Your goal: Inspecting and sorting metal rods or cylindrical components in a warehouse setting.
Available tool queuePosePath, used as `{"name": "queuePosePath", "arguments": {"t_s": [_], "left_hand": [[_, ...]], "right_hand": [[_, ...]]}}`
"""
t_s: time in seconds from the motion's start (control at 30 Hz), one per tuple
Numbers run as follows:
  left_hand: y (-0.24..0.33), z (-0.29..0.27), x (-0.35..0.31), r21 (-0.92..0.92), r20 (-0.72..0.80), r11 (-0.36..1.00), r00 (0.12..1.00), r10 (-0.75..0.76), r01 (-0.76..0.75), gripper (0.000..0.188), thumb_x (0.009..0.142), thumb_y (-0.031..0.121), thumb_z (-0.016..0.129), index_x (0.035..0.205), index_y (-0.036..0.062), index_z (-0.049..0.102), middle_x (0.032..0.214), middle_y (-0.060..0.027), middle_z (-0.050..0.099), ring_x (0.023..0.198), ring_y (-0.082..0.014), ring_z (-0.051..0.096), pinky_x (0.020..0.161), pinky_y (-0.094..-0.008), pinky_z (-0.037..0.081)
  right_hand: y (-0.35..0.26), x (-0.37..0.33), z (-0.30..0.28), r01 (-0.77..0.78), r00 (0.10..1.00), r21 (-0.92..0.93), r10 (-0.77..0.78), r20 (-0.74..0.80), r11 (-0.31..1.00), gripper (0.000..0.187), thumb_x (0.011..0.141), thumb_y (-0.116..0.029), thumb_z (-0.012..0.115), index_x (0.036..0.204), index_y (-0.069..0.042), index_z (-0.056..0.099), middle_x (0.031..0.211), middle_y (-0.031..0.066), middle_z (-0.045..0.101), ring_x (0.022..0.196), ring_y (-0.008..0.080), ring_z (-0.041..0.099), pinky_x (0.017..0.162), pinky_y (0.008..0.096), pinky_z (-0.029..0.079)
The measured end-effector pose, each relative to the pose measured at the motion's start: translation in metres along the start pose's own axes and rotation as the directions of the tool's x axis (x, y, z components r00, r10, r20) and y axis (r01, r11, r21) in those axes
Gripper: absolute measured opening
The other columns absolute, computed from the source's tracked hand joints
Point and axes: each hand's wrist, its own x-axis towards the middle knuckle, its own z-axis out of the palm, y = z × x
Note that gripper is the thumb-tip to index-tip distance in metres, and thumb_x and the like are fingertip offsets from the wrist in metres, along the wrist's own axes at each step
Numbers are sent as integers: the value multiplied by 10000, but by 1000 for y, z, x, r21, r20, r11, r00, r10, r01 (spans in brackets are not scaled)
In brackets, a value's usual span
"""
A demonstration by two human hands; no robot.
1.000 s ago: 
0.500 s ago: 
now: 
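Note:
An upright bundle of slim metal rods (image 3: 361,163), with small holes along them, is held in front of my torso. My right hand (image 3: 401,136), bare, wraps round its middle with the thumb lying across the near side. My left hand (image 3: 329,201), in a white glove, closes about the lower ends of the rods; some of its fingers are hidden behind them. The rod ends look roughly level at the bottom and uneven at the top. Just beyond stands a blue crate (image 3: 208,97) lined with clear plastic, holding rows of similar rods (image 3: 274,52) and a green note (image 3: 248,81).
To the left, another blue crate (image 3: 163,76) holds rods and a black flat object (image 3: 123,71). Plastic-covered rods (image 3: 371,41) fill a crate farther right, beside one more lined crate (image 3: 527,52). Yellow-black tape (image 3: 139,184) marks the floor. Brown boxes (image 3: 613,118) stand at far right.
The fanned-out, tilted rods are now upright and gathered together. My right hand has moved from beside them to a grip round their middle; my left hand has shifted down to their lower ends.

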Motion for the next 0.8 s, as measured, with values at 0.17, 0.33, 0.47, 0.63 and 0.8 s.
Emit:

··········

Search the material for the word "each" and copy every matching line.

The measured end-effector pose, each relative to the pose measured at the motion's start: translation in metres along the start pose's own axes and rotation as the directions of the tool's x axis (x, y, z components r00, r10, r20) and y axis (r01, r11, r21) in those axes
Point and axes: each hand's wrist, its own x-axis towards the middle knuckle, its own z-axis out of the palm, y = z × x
Note that gripper is the thumb-tip to index-tip distance in metres, and thumb_x and the like are fingertip offsets from the wrist in metres, along the wrist's own axes at each step

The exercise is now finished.